• **The problem**: How many lines of the data include the string "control"? State the number and nothing else.

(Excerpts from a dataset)
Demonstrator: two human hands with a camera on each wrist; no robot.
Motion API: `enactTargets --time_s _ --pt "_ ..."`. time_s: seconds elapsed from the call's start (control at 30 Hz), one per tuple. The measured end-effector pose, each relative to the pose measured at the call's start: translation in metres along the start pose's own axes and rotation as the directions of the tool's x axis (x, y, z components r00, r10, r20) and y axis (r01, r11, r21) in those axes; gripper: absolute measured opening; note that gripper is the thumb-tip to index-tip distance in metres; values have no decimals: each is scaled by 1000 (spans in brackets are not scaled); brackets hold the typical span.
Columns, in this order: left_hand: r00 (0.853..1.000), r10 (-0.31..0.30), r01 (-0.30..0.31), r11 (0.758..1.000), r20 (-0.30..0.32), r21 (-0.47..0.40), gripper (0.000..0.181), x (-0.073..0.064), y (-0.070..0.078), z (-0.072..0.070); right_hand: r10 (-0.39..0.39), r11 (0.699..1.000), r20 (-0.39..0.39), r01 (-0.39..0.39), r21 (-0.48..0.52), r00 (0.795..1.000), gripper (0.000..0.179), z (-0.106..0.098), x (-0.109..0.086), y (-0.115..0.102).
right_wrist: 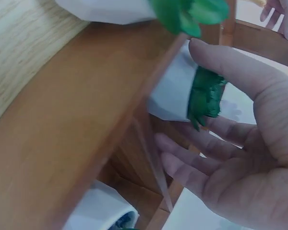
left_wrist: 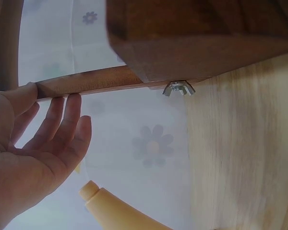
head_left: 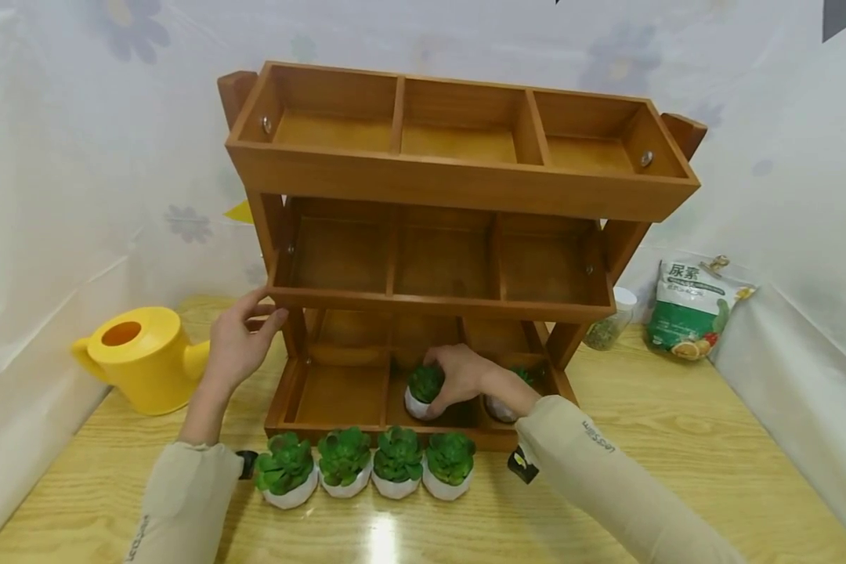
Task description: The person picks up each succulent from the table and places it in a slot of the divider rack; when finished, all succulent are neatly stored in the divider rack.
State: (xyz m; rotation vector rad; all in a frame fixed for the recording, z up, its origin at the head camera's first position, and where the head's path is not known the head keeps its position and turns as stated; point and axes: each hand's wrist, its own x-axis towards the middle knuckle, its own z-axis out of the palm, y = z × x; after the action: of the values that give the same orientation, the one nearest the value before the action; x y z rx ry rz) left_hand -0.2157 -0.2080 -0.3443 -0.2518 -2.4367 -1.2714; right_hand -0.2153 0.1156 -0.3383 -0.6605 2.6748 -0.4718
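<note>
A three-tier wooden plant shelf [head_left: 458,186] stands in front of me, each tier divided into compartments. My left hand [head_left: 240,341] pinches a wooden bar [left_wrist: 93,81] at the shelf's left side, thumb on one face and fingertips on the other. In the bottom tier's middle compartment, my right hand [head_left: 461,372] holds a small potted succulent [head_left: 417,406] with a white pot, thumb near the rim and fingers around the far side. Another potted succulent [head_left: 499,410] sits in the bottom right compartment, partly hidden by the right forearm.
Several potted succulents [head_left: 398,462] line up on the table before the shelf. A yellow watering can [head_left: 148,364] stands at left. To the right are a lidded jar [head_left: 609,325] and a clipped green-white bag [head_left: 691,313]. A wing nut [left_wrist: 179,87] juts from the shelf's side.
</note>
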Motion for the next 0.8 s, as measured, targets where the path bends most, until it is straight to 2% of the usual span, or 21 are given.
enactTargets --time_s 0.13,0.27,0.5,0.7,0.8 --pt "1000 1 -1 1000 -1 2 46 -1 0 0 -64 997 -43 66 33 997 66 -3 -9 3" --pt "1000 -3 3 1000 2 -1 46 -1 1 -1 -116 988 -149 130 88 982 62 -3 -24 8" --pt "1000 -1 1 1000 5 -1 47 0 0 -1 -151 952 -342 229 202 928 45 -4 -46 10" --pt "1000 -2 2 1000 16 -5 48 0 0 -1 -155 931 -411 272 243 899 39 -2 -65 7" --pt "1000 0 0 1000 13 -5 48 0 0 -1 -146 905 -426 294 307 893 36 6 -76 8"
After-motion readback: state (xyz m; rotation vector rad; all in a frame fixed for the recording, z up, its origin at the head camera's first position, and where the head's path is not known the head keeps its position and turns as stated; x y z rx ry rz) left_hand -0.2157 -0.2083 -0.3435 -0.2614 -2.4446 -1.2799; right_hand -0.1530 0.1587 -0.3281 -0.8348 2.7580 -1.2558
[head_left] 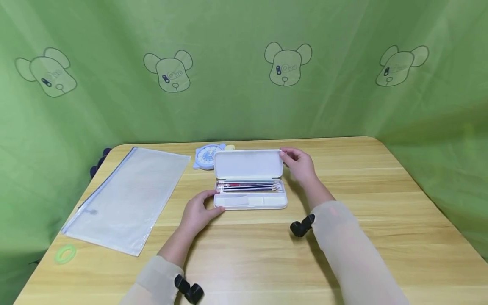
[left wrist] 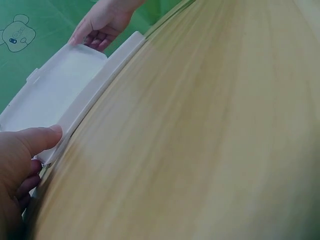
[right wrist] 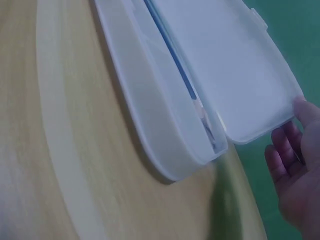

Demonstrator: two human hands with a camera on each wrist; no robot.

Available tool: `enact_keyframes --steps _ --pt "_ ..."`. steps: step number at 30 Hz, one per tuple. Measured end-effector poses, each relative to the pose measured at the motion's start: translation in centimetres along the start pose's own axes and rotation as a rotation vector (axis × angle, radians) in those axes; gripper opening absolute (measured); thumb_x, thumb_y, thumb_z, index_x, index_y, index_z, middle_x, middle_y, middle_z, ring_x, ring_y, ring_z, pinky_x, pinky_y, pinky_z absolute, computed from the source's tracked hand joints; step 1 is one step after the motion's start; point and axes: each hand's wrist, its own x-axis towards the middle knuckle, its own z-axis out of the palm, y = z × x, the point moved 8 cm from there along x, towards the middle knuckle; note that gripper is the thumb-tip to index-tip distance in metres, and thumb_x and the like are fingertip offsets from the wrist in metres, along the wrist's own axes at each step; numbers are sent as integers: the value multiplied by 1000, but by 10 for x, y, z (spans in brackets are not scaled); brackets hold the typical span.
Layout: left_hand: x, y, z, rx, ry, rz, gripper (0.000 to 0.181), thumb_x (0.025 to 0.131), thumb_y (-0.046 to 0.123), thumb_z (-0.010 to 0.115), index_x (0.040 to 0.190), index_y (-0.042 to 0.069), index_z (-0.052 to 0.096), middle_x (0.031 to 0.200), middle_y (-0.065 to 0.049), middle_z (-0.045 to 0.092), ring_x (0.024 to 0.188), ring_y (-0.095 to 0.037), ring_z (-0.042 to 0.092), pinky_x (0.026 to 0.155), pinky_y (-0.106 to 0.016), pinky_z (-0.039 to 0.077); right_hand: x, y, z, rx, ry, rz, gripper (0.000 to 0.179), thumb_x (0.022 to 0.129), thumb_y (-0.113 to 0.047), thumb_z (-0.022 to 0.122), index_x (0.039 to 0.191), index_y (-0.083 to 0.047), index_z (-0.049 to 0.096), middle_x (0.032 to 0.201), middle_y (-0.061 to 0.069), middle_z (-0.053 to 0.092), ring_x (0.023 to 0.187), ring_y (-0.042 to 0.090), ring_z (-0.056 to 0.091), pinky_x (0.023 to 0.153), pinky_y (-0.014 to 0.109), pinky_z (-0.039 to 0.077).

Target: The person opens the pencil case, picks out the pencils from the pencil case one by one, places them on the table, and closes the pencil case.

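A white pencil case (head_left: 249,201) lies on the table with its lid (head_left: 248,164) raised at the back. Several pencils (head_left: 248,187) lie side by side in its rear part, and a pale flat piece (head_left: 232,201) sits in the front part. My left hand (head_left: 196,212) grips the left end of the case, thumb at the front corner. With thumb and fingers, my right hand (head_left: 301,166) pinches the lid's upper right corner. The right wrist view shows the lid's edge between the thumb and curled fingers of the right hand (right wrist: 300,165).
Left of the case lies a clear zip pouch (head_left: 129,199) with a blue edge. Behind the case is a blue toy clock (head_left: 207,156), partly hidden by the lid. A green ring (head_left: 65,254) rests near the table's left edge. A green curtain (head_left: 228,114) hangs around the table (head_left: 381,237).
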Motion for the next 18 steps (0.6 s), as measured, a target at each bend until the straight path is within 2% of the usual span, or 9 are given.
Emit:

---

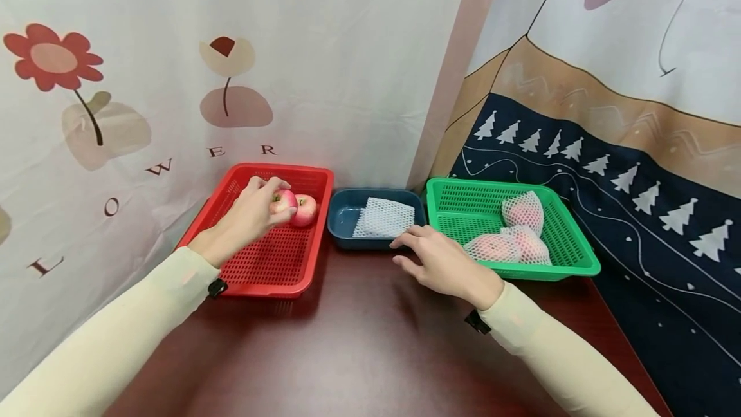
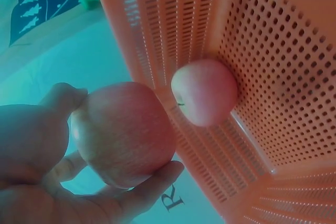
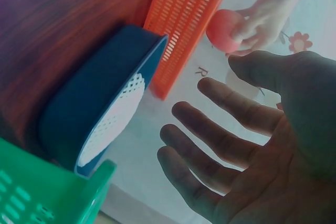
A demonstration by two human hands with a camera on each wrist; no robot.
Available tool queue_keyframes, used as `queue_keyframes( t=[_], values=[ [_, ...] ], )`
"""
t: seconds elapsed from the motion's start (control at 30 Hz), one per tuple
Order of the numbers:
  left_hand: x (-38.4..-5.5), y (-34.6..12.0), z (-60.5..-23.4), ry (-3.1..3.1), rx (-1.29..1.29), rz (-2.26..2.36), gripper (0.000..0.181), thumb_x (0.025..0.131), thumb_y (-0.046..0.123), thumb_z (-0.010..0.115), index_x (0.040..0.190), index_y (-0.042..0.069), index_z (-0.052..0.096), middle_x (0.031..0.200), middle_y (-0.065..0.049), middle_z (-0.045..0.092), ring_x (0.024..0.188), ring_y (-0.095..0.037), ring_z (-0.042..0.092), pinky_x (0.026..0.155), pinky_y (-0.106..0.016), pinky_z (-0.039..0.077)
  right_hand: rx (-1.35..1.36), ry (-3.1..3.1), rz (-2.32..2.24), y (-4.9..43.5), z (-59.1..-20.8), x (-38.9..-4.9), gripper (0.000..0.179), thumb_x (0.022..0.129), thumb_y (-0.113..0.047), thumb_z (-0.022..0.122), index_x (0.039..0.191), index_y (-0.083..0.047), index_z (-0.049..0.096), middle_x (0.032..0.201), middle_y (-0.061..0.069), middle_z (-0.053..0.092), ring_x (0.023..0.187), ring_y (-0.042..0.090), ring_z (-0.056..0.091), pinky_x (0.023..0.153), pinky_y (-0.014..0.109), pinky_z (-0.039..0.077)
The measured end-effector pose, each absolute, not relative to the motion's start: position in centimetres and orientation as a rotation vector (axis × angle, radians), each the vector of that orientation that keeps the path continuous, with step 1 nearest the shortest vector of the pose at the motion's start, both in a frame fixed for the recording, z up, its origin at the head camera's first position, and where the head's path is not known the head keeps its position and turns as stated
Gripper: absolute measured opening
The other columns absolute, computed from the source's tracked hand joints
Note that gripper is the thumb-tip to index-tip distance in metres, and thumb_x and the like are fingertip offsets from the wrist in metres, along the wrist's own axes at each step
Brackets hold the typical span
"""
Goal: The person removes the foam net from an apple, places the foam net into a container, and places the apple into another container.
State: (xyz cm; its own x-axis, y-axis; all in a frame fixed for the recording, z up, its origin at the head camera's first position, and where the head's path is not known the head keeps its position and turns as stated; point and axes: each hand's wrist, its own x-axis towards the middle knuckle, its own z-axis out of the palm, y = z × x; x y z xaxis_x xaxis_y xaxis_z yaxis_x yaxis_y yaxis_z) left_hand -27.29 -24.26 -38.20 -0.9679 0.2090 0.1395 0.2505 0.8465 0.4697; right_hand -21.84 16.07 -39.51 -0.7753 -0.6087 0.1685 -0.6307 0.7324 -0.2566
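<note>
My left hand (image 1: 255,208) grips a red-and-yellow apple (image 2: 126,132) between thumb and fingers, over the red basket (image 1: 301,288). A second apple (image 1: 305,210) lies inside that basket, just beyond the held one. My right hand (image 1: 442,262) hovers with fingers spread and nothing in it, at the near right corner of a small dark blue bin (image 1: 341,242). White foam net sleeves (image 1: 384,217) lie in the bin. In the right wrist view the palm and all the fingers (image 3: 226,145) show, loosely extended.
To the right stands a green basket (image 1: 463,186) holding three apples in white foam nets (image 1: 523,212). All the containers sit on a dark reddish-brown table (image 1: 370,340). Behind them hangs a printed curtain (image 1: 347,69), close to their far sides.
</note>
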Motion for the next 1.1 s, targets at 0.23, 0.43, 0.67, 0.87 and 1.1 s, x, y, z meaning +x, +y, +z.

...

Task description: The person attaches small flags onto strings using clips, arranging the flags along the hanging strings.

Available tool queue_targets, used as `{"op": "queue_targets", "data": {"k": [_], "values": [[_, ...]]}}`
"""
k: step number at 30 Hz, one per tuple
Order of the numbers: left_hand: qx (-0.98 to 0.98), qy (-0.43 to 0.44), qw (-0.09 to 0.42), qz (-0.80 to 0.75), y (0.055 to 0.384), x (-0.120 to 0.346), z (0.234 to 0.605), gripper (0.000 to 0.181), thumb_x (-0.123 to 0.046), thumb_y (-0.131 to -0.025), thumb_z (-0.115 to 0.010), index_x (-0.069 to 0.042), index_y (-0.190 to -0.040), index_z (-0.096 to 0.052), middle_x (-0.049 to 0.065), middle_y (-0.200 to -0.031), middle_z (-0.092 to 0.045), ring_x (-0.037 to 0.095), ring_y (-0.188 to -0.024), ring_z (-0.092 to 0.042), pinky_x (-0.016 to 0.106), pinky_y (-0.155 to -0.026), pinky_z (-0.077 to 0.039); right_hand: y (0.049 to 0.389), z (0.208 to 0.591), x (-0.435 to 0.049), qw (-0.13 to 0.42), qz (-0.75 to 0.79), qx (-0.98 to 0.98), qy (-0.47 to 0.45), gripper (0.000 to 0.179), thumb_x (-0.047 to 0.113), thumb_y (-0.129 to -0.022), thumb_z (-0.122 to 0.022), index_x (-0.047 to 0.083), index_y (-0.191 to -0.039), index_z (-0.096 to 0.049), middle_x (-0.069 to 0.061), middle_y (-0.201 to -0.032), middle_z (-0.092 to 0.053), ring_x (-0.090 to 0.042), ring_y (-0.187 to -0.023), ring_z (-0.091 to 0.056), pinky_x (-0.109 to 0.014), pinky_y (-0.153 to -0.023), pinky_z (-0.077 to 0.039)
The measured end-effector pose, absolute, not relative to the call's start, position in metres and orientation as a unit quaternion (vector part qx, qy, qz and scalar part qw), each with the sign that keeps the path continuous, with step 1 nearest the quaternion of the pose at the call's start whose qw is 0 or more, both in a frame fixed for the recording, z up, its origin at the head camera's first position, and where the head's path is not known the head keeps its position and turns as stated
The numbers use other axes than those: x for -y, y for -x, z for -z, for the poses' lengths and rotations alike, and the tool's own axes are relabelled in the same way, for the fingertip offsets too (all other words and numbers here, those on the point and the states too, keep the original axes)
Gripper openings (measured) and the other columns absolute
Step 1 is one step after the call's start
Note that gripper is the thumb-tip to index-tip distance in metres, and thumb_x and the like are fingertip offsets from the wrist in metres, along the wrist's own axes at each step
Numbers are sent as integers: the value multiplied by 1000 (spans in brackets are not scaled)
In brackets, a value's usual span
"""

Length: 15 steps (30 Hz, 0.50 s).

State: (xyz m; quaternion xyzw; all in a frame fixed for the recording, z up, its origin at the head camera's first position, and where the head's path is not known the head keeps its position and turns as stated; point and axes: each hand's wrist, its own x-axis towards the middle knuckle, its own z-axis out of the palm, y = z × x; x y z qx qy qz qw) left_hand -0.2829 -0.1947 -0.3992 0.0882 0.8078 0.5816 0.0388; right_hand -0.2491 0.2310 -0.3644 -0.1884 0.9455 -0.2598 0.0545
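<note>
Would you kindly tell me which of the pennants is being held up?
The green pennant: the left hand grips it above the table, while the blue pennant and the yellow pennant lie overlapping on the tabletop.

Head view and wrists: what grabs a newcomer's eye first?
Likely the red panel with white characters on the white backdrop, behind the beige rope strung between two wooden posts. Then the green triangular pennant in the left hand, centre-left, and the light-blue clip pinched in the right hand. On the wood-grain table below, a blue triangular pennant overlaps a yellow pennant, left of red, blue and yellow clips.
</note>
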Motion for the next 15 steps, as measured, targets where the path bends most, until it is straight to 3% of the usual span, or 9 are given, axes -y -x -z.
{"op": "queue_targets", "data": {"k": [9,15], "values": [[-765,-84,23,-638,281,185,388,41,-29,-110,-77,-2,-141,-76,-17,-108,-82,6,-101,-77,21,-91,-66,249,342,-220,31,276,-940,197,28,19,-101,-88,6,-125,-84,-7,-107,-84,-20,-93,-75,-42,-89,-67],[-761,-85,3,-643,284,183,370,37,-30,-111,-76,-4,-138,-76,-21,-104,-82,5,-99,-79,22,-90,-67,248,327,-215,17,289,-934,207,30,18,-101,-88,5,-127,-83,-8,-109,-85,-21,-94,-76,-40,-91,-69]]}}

• **Answer to this exercise**: 2